If there are changes that need to be made they need to be done through the proper channels.

Youarentkiddingme · 10/04/2016 13:53

It's not a stupid idea. I know someone who's child has been through this - they refused to go to NRP. This parent didn't feel it was the right message to teach their DC that they should stick to court order when they were being neglected and abused. What kind of message is it to tell you DD they should attend their fathers house even though they are scared of them, feel controlled by them, aren't given anywhere to sleep or bedding?

And fwiw when the NRP took it to court in my friends case the judge laughed him back out of it.

ROZ12 · 10/04/2016 14:11

I respect everyone's advice and after the party I'm first sending my ex an email about my daughters feelings , mediate and court if need be. Thanks

OP posts:
Fourormore · 10/04/2016 14:28

Like I said, if there are changes to be made, they should be done through the proper channels by applying before cessation of contact or immediately after (where safeguarding concerns prevent applying for variation in advance), not refusing contact and then "letting him take it to court if he wants access".

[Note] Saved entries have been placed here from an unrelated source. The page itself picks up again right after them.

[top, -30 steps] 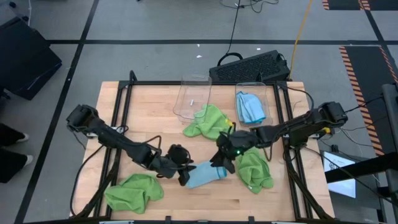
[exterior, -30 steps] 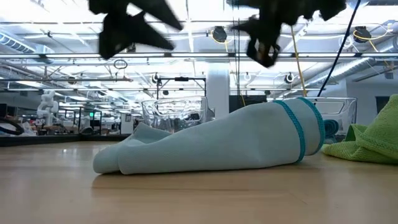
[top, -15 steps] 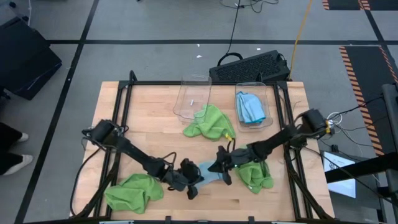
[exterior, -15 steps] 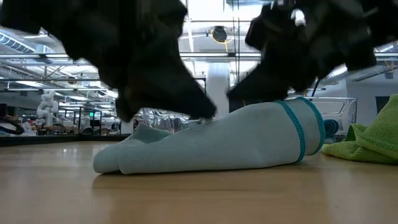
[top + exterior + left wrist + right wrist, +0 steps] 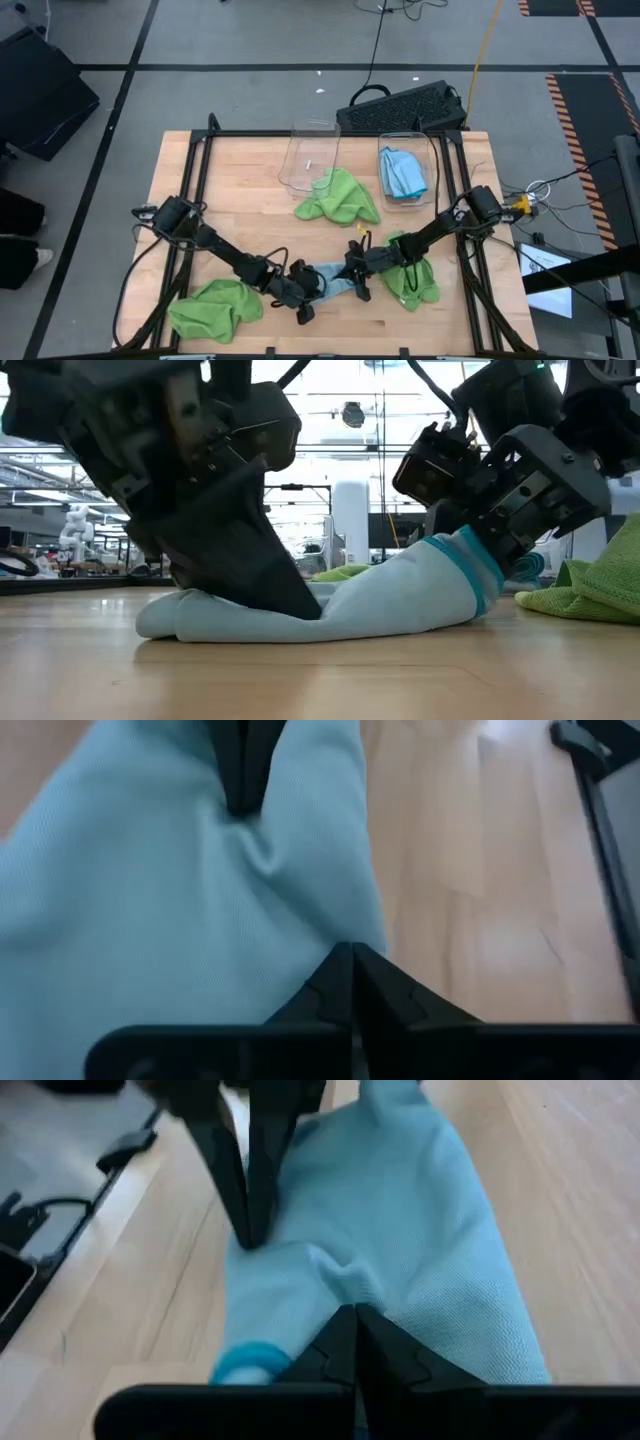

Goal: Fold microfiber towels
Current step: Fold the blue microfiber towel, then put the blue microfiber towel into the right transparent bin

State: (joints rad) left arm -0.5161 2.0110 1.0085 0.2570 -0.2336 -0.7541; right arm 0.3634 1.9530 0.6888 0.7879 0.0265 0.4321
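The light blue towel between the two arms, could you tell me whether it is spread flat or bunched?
Bunched. The light blue towel lies as a rumpled roll on the table, not flat.

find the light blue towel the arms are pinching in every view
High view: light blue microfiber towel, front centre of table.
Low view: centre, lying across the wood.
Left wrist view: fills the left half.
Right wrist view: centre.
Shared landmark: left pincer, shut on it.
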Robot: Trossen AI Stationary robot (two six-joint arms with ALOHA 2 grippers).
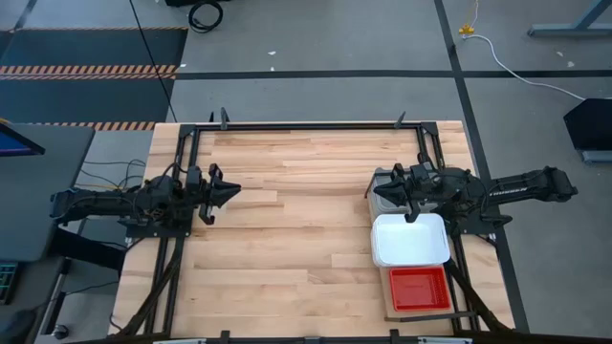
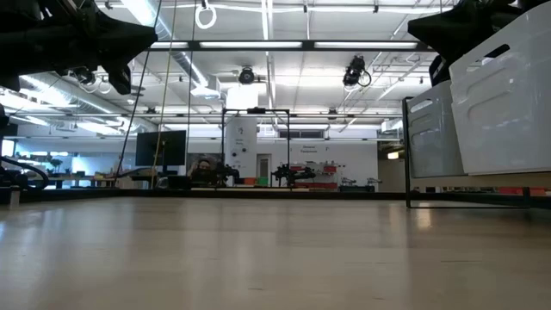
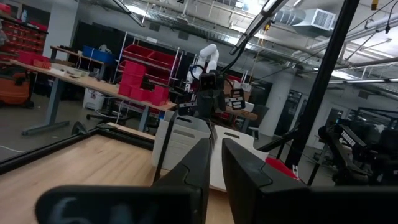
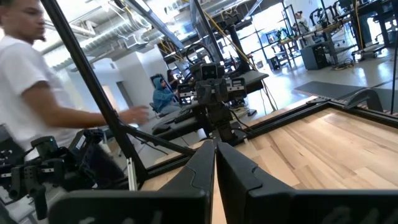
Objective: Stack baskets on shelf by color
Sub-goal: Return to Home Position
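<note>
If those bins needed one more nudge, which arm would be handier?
Right, probably. The right gripper hangs over the grey baskets on the shelf; the left gripper is across the table, away from them.

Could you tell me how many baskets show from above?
3 on the shelf: grey basket under the right gripper, white basket midway, red basket at the end. More may nest beneath.

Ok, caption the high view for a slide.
Grey baskets, white baskets and red baskets line the shelf; left pincer and right pincer hover empty.
</note>
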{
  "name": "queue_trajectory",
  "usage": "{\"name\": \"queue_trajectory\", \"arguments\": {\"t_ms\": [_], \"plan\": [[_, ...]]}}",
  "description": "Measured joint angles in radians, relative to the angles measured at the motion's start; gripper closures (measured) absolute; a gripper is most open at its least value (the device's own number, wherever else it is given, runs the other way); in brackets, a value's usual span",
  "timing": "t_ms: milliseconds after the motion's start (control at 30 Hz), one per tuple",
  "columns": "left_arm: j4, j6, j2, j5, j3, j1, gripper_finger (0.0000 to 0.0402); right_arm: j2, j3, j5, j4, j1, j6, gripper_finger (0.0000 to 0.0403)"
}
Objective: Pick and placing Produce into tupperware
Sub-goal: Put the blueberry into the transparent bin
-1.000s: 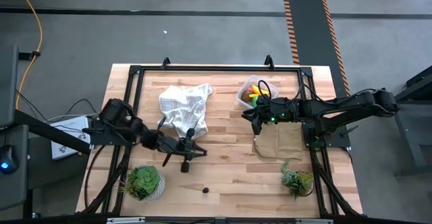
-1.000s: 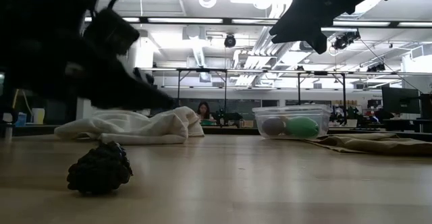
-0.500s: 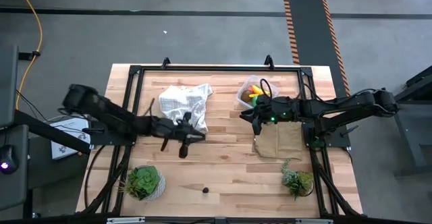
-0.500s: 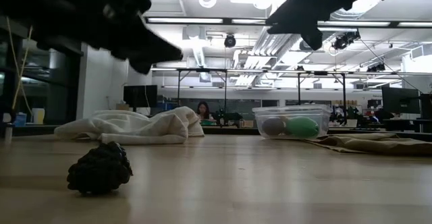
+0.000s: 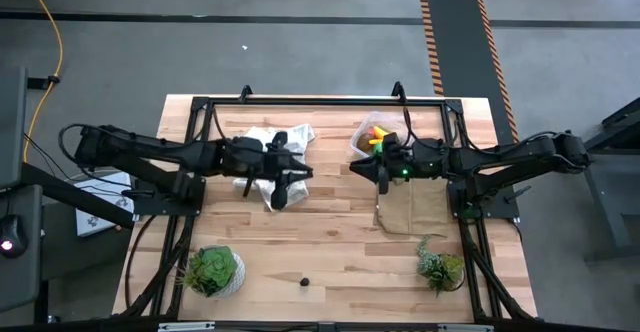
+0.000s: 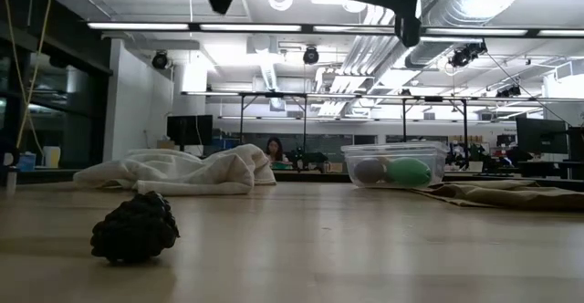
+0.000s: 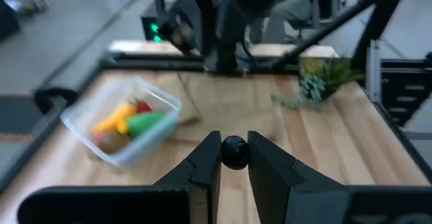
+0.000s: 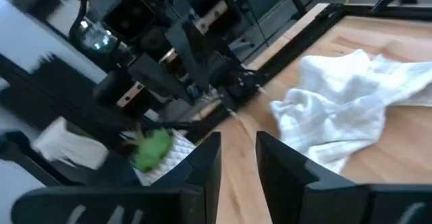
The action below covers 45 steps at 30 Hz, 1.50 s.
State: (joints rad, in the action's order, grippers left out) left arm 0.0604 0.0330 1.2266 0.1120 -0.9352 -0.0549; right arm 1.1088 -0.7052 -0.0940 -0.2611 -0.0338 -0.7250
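Wood table (image 5: 330, 247), high view: left gripper (image 5: 283, 194) over white cloth (image 5: 262, 142); right gripper (image 5: 362, 169) beside tupperware (image 5: 362, 135). Low view: dark berry (image 6: 134, 227) on table. Left wrist: fingers (image 7: 206, 164) pinch dark ball (image 7: 234, 151). Right wrist: fingers (image 8: 202, 166) narrow, empty.

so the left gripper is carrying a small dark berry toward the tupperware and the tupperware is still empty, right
Not empty. The left wrist view shows the tupperware already holding yellow, green and red produce. The rest holds: the left gripper is shut on a small dark berry, with the tupperware ahead of it.
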Motion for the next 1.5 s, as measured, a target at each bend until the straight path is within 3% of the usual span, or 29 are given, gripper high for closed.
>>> {"name": "queue_trajectory", "arguments": {"t_ms": [233, 400, 533, 700, 833, 1033, 1500], "plan": [[0.041, -0.161, 0.002, 0.057, -0.087, -0.021, 0.0346, 0.0, 0.0, -0.021, -0.056, 0.029, -0.234, 0.0318], [0.04, -0.242, 0.002, 0.051, -0.087, -0.089, 0.0346, 0.002, 0.0, -0.021, -0.179, 0.113, -0.402, 0.0318], [0.001, -0.306, 0.002, -0.031, -0.087, -0.185, 0.0346, 0.024, 0.0, 0.009, -0.275, 0.227, -0.558, 0.0316], [-0.072, -0.316, 0.022, -0.207, -0.087, -0.326, 0.0346, 0.071, 0.0, 0.107, -0.341, 0.352, -0.671, 0.0303], [-0.112, -0.301, 0.063, -0.364, -0.087, -0.416, 0.0346, 0.105, 0.0, 0.195, -0.381, 0.404, -0.695, 0.0294], [-0.132, -0.264, 0.158, -0.507, -0.139, -0.477, 0.0346, 0.144, 0.0, 0.263, -0.406, 0.439, -0.743, 0.0292], [-0.074, -0.239, 0.406, -0.586, -0.41, -0.522, 0.0346, 0.163, 0.0, 0.367, -0.401, 0.553, -0.741, 0.0292]]}}
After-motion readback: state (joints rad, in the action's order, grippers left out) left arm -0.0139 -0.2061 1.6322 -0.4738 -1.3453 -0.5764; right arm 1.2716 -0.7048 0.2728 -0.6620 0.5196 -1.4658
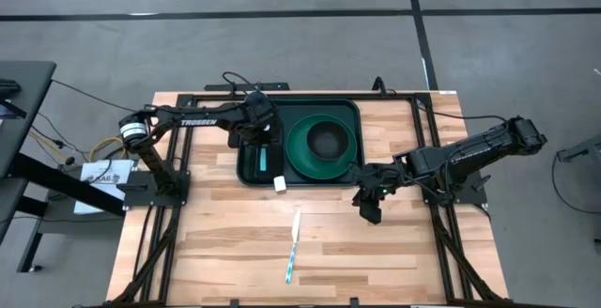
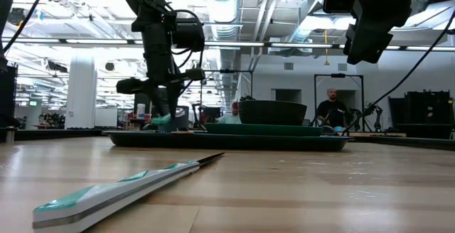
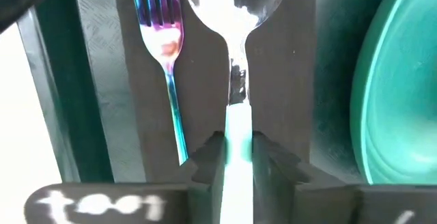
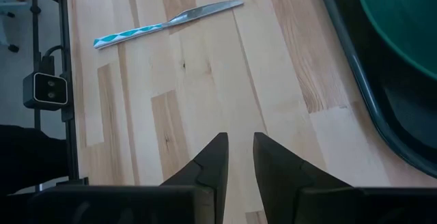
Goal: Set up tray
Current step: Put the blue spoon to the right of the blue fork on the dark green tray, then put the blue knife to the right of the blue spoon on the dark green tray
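The dark green tray [image 1: 246, 172] lies at the table's far middle. It holds a round green plate [image 1: 300, 148] with a dark bowl [image 1: 326, 139] on it. On the tray's left part lies a black napkin [image 3: 116, 80] with a fork [image 3: 164, 39] on it. My left gripper [image 1: 262, 153] is above this napkin, shut on a spoon [image 3: 235, 5] that lies beside the fork. My right gripper [image 1: 368, 203] hangs above the bare table off the tray's near right corner, empty, with only a narrow gap between its fingers [image 4: 213, 159]. My left gripper pinches the spoon's pale teal handle [image 3: 239, 132] between its two fingers [image 3: 205, 159], which come from above and stand on either side of the handle. The spoon lies along the fork, its bowl over the napkin. Whether it rests there I cannot tell.
A knife with a teal handle [image 1: 293, 247] lies on the bare wood near the table's front middle; it also shows in the right wrist view [image 4: 164, 22]. A small white object [image 1: 280, 185] sits at the tray's near edge. People stand in the room behind the table [image 2: 328, 105].
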`<state>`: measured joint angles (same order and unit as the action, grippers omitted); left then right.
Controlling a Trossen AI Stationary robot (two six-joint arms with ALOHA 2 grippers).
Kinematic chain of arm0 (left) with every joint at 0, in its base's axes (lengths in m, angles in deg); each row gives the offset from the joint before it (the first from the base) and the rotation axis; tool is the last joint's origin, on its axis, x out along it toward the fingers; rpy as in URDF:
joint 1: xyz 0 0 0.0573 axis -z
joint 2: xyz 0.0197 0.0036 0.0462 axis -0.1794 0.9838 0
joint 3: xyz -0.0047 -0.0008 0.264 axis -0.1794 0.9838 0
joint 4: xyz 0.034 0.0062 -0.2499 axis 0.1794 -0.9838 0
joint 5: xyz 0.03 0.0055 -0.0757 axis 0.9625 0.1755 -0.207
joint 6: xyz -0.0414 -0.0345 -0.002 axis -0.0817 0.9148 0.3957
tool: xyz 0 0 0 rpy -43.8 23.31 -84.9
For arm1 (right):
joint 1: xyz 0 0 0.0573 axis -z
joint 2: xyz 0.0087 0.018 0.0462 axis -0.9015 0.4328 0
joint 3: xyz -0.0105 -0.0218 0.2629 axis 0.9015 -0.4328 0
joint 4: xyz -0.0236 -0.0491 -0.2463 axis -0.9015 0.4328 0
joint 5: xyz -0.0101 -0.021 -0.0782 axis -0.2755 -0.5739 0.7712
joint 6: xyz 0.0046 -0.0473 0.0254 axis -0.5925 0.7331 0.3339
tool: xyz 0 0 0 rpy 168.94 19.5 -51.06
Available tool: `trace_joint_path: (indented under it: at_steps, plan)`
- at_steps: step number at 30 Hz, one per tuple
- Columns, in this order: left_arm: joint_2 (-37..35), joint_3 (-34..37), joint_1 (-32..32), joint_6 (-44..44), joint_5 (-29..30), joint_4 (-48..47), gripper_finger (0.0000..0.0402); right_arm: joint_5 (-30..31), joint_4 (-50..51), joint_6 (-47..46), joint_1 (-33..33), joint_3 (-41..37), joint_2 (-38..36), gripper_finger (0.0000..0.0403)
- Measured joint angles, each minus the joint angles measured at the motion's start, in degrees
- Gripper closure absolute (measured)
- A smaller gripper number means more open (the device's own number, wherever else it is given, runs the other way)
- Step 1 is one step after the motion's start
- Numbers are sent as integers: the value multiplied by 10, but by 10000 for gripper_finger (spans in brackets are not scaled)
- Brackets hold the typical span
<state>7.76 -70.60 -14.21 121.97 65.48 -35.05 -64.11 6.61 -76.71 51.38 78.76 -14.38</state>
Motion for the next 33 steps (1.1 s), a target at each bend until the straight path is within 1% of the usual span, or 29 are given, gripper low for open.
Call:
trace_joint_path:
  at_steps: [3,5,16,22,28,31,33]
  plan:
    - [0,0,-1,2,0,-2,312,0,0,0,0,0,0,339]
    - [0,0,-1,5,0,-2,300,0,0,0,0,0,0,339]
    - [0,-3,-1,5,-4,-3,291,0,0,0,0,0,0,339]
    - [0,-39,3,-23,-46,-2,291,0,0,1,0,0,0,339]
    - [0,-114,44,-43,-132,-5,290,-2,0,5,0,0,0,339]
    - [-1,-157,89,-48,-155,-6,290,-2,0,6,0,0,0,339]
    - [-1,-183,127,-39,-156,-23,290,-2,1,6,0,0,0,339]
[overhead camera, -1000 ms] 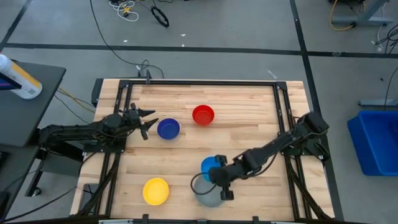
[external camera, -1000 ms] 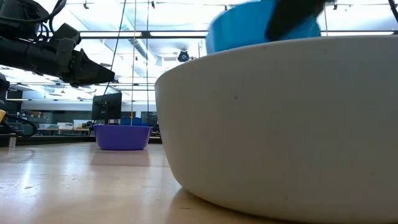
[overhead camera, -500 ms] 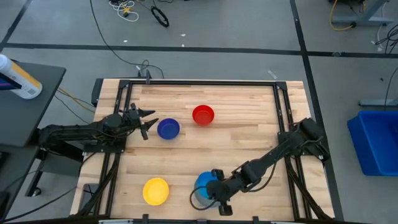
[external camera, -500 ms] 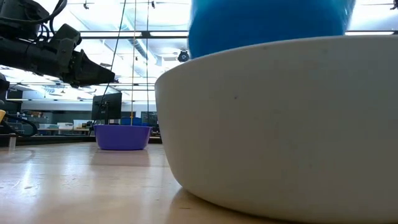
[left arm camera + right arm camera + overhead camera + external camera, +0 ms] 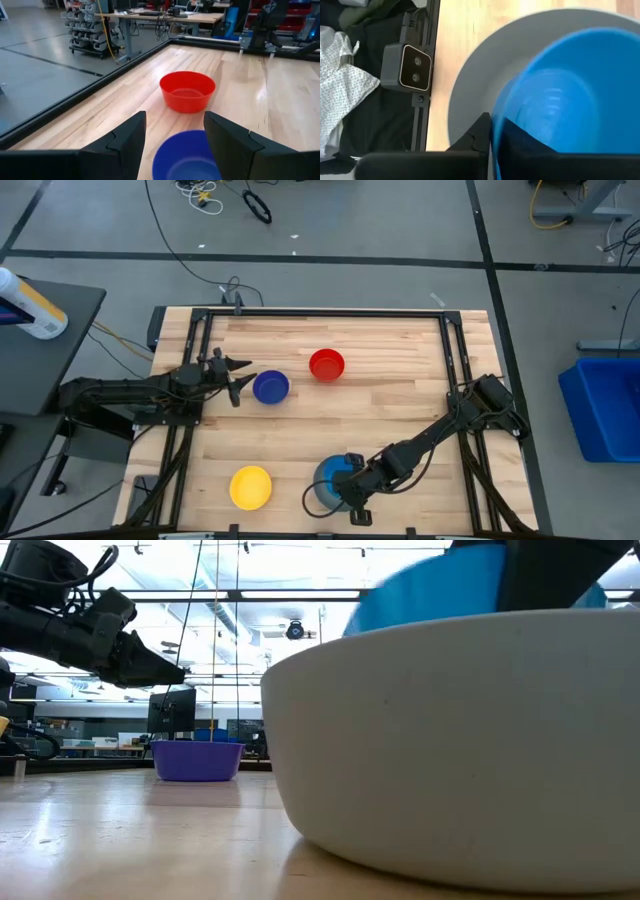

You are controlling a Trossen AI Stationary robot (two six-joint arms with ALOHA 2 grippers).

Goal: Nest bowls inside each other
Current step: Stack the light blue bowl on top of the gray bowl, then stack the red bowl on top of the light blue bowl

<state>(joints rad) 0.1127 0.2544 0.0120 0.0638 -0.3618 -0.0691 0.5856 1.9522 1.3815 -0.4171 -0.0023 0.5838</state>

Court orders aren't optional and teaching children that they are is no good for them either.

ImperialBlether · 10/04/2016 14:43

Does anyone know what happens if a child contacts Childline? I think she could do with talking this through with someone who can do something about it.

cestlavielife · 10/04/2016 17:20

if the child is merely bored/fed up/etc then yes has to go..if there is safeguarding/bullying then you enter different territory

you have to show "reasonable excuse" to not send child to contact.
that is where it is open to interpretation.

if the parent is being coercive/controlling etc then things change.
teaching a teenager they must go along with a bully and not speak up for fear of retaliation is also damaging. it's not as simple as there is a court order go along with it.

Fourormore · 10/04/2016 17:25

That wasn't what I was saying at all. I was saying that if there's a court order, you have to go along with it until it is changed. If there are safeguarding issues then the OP needs to suspend contact and make an emergency application.

Refusing contact and waiting for the ex to make an application for enforcement means she's already on the back foot defending herself.